Аврелий взглянул на амулет. Точно такой же, как тот, что найден возле трупа ретиария.
Возможно, кому-то выгодно, чтобы смерть приписали сверхъестественным силам, но совсем не обязательно прибегать к колдовству, чтобы оправдать убийство… Боги и колдуны не имеют ничего общего с этими смертями, решил про себя патриций, собираясь еще раз осмотреть комнату убитого — на этот раз снаружи.
Склонившись над окошком у самого пола, откуда проникал свет в комнату Турия, он снова осмотрел решетку, ища подтверждения своей догадки: да, тростинку легко можно просунуть между ее прутьями…
Собираясь присесть на корточки, он завернул за пояс фалды уже запылившейся тоги, сожалея, что не надел удобную греческую хламиду: кто знает, почему из всех возможных одеяний отцы — основатели Рима выбрали в качестве официальной одежды самую непрактичную.
Наконец, ему удалось присесть на корточки рядом с окошком так, чтобы измерить хотя бы приблизительно угол, под которым отравленная игла могла проникнуть в комнату. Положение тела Турия точно соответствовало этому углу: вот и объяснение загадки запертой изнутри комнаты.
Что же касается смерти Хелидона, то здесь, наоборот, все обстояло иначе. Там убийцу и жертву разделяли половина арены и тысячи зрителей… Необходимо срочно осмотреть место убийства Хелидона, решил сенатор.
— Приветствую тебя, знатный Аврелий! Что ты делаешь на полу, словно наказанный ребенок? — спросил Галлик, неслышно подойдя к нему сзади. — Твой слуга-грек, напротив, ни минуты не сидит без дела. Если так будет продолжаться, Ардуина перестанет сокрушаться о смерти прекрасного Хелидона!
— А что, у них была любовь? — удивился Аврелий.

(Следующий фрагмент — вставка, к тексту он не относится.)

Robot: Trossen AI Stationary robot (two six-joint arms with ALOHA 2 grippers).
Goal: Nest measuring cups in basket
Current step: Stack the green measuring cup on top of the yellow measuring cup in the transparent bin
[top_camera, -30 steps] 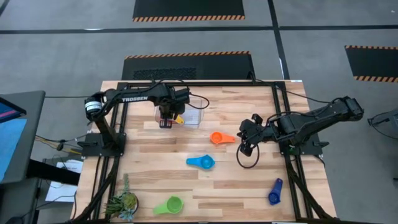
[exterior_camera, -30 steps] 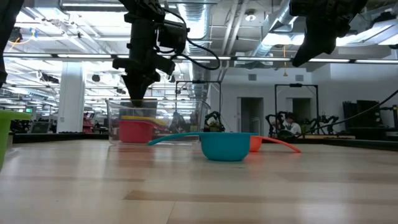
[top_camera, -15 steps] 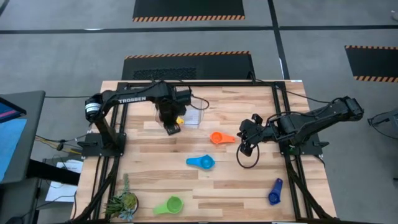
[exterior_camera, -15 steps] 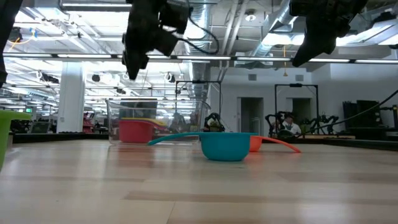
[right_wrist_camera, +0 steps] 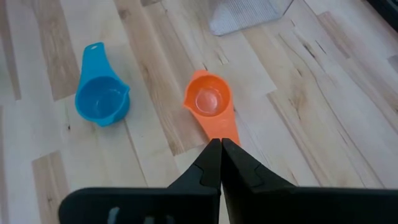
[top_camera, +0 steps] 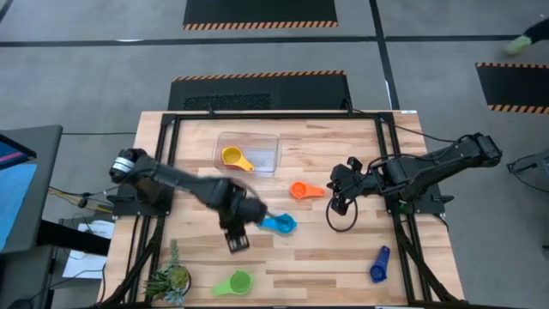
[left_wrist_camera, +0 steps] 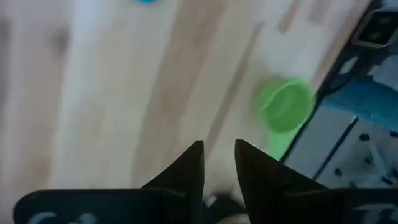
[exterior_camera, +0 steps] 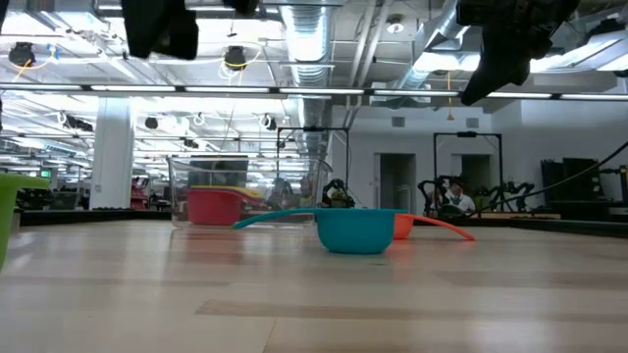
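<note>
The clear basket (top_camera: 266, 159) stands at the far middle of the table and holds a yellow cup (top_camera: 233, 158) nested over a red cup (exterior_camera: 214, 206). The orange cup (top_camera: 302, 190), light blue cup (top_camera: 279, 224), green cup (top_camera: 233, 283) and dark blue cup (top_camera: 378, 266) lie on the bare wood. My left gripper (top_camera: 236, 239) hovers over the table's middle, just left of the light blue cup, narrowly open and empty (left_wrist_camera: 219, 146), with the green cup (left_wrist_camera: 285, 106) ahead of it. My right gripper (right_wrist_camera: 221, 146) is shut, raised just right of the orange cup's handle (right_wrist_camera: 224, 127).
A small potted plant (top_camera: 169, 279) stands at the near left corner beside the green cup. A looped cable (top_camera: 341, 219) hangs under the right arm. Bare wood lies between the scattered cups and along the table's left side.
My left gripper has risen out of the basket and swung quickly toward the near edge, ending beside the light blue cup. The yellow cup has stayed in the basket. The right arm has kept still.
</note>
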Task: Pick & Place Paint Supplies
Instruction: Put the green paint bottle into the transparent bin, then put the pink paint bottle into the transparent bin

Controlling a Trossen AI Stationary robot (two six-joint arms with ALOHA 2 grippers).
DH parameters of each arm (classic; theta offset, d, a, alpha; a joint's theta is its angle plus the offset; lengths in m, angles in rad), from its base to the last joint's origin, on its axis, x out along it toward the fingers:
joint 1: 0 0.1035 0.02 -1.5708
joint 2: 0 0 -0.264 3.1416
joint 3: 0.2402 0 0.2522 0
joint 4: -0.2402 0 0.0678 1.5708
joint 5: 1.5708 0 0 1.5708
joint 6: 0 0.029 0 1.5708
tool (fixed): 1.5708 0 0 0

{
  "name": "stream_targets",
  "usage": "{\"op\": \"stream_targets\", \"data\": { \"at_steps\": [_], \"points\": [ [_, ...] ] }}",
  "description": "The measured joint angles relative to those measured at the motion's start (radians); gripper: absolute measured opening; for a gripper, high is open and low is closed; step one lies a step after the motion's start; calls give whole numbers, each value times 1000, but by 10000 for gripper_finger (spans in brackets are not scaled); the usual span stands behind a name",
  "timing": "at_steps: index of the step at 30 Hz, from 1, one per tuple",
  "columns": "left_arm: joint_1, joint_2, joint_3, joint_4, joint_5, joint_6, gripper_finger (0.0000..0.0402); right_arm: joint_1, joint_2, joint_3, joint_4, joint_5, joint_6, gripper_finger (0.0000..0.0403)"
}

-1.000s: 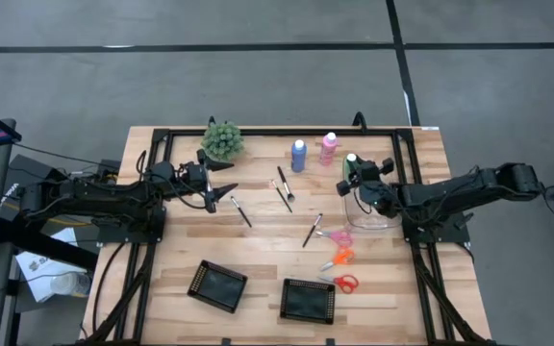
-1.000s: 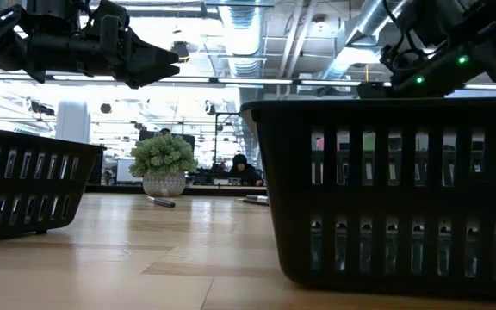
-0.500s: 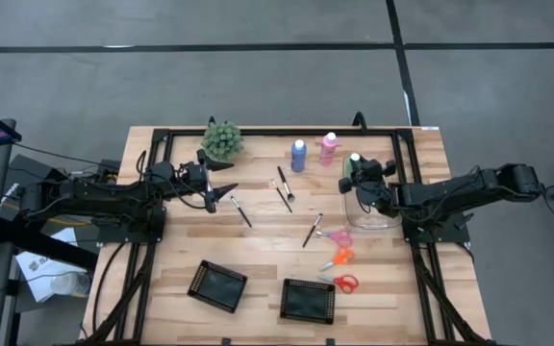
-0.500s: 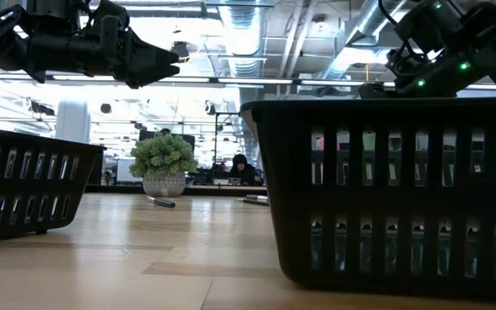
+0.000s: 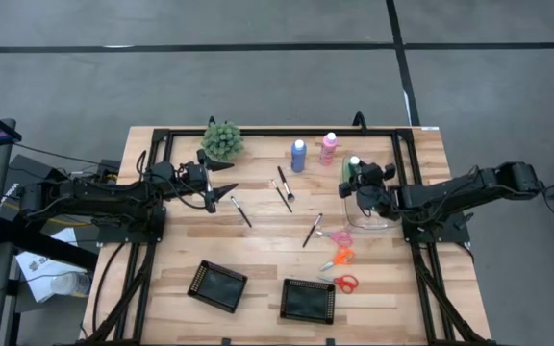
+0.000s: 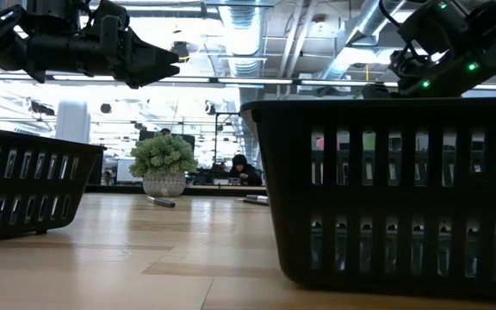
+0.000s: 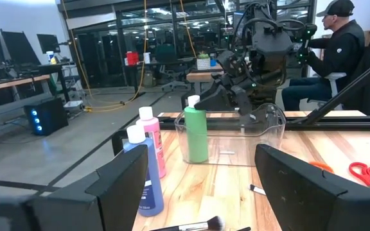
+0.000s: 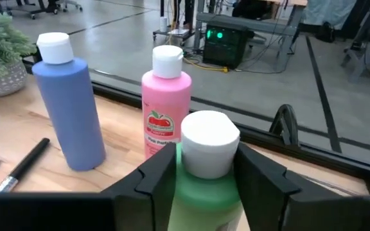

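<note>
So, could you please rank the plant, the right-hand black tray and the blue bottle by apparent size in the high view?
1. Right-hand black tray, largest.
2. Plant.
3. Blue bottle, smallest; seen from above, so its height is foreshortened.

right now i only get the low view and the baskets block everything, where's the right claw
Observer: The right claw is at the white cap of the green bottle.
Operator: bottle upright or tipped
Observer: Upright on the table, near the pink bottle and the blue bottle.
Operator: and the left claw
Observer: The left claw is open and holds nothing, above the table close to a brush.
</note>
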Motion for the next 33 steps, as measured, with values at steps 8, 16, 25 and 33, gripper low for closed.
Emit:
{"op": "stream_targets", "data": {
  "at_steps": [8,16,25,33],
  "points": [
    [0,0,0,0,0,0,280,8,-49,-1,8,15,-54,212],
    [0,0,0,0,0,0,280,39,-173,0,16,41,-171,244],
    [0,0,0,0,0,-3,280,-38,-286,70,50,-167,-354,244],
    [0,0,0,0,14,-11,280,-292,-187,220,-36,-550,-426,244]
  ]
}}
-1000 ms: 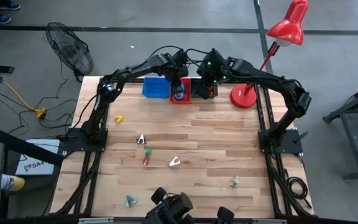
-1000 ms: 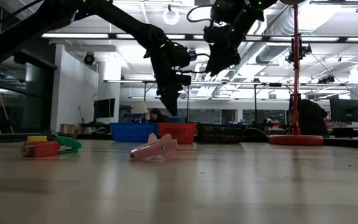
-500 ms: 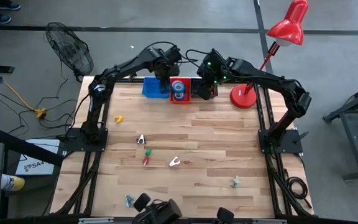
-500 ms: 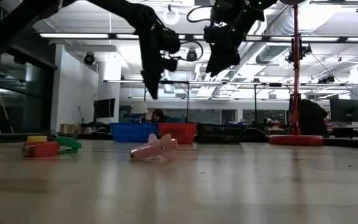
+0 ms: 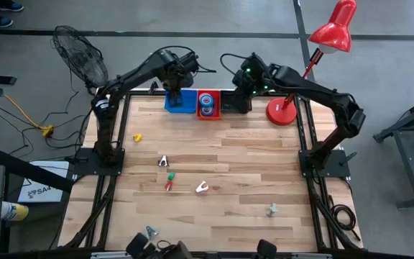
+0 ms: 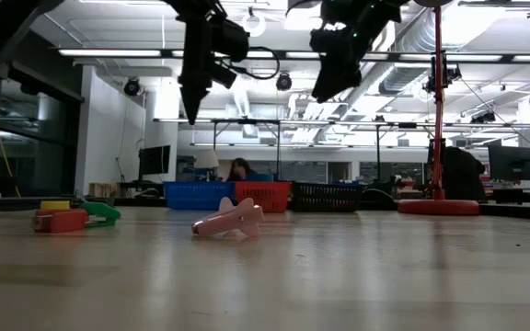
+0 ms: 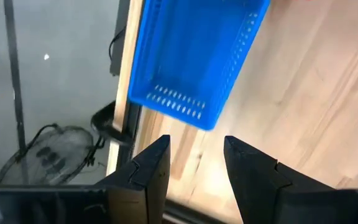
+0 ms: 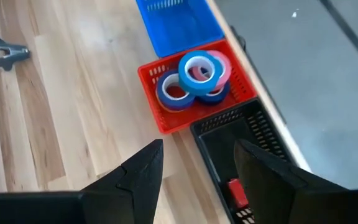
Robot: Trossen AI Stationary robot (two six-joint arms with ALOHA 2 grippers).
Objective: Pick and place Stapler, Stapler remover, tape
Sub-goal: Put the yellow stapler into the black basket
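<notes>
**Inspector:** Now, left to right across the high view, please.

**Assistant:** At upper left, the left gripper (image 5: 172,78) hangs above the blue bin (image 5: 177,101). Its wrist view shows the fingers parted, nothing between them. That bin looks empty.

**Inspector:** Next along?

**Assistant:** The red bin (image 5: 208,114), touching the blue one, holds the tape (image 5: 207,101): blue rolls and a pink one, stacked loosely. Beside it stands the black bin (image 5: 235,104), with a small red item inside that I cannot identify. The right gripper (image 5: 241,90) hovers over that bin, fingers spread, holding nothing.

**Inspector:** And the remaining stock?

**Assistant:** Small pieces lie scattered mid-table: a yellow piece (image 5: 137,137) at left, a dark staple remover (image 5: 163,161), a red and green piece (image 5: 169,180), a white staple remover (image 5: 202,187), two more toward the lower edge. None is touching another.

**Inspector:** Risks?

**Assistant:** In my judgement, three. The removers are small and lie flat, so a shallow pinch may skid them across the wood. The bins adjoin, so a release slightly off centre could land in the wrong compartment. Both arms crowd the same upper strip; a simultaneous reach could bring them into contact.
</notes>
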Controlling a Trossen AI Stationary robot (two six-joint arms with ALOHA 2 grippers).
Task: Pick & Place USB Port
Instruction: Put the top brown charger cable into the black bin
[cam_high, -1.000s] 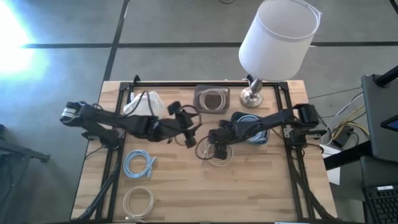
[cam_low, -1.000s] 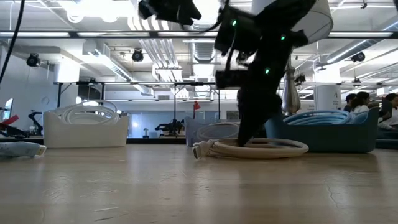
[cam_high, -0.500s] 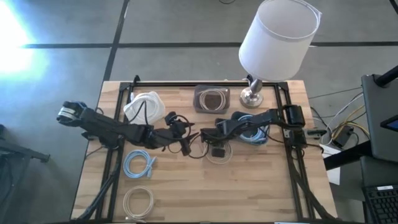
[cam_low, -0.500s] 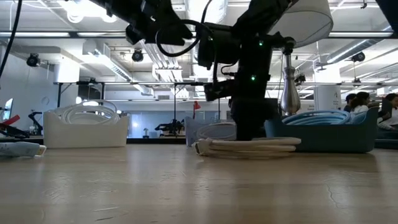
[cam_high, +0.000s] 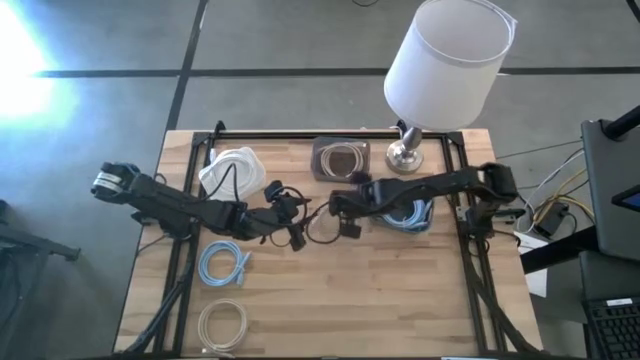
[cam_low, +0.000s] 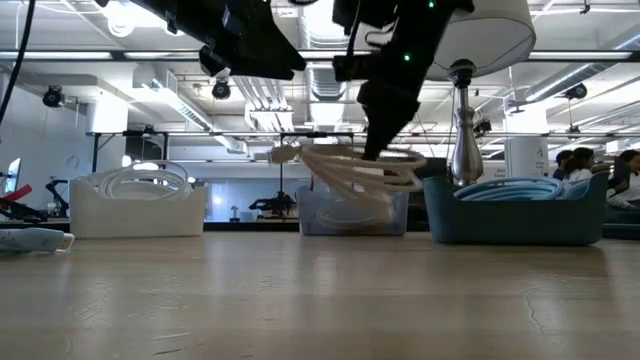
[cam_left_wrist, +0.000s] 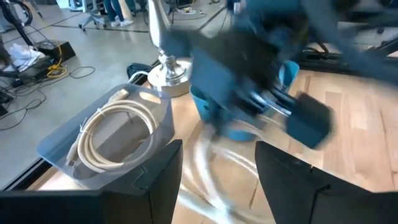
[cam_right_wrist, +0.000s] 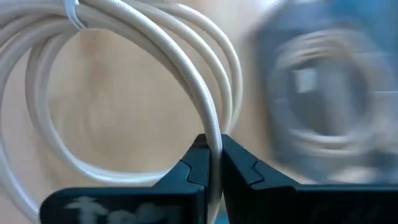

— Безответная, — уточнил Галлик, усмехнувшись. — Хотя вообще-то она никогда не проявляла своих чувств… Однако некоторые вещи невольно замечаешь, я ведь не в казарме родился, знаешь! И потом, на кой сдалась такому человеку, как Хелидон, эта несчастная дылда? Ардуине оставалось только сокрушенно любоваться им издалека… И я не сомневаюсь, она на куски разорвала бы убийцу Хелидона. По счастью, она слишком глупа, чтобы найти его!
— Я вижу, ты себе на уме! — усмехнулся Аврелий, которому весьма не понравилось высокомерие, с каким кельт говорил о своих коллегах.
Галлик развел руками, выражая смирение, безразличие и отчасти некоторую хитрость.
— Что тебе сказать, благородный Стаций? Так уж устроен мир, и я лишь стараюсь избежать худшего. Осталось четыре недели моего пребывания здесь, и пока ты приостановил бои…
— Сообщаю печальную новость, Галлик, — прервал его Аврелий не без некоторого ехидства. — Бой назначен на конец месяца. Приказ Клавдия Цезаря.
— О Зевс Всемогущий, надо скорее бежать на тренировку! — воскликнул атлет и поспешил было к арсеналу, но Аврелий задержал его:
— Подожди минутку. Ты знал, что Хелидон родился в Мутине и в молодости работал у веревочника? — неожиданно спросил он.
— В Мутине? — удивился Галлик. — Но он же из Фракии… Выходит… Ах, сукин сын, надо же, какую придумал себе историю! Неплохо, однако! Мне тоже следовало догадаться. Знаешь, какое это производит впечатление на публику! — Потом несколько театрально покачал головой, как человек, до глубины души пораженный неожиданным предательством, хотя, казалось бы, уже знаком со всеми подлостями мира, и добавил: — Он никогда ни словом не обмолвился об этом. Подумать только, ведь я слыл его лучшим другом. Какой обманщик!
— Да уж в этом он преуспел. Обманывал всех подряд… — согласился Аврелий. — А кстати, разве не требуют рекомендацию у человека, который хочет стать гладиатором?
— Ну, на это мало обращают внимания. По сути, никому нет дела, откуда ты явился, лишь бы умел держать меч в руках. Хотя некоторые все же приносят рекомендации, потому что не так-то просто попасть в императорскую казарму, — признал Галлик, — ланиста, наверное, знает что-нибудь…
Сенатор сразу же отправился к Ауфидию, но на площадке встретил Геракла, явно настроенного воинственно по отношению к нему.
— Почему ты остановить тренировка? — прогремел здоровенный сармат, намереваясь схватить его за тунику. — Я есть сильный, я сражаться!
— Скоро, скоро будешь сражаться, Геракл, — успокоил его Аврелий, невольно задумываясь, как долго еще проживет этот огромный и тучный ретиарий.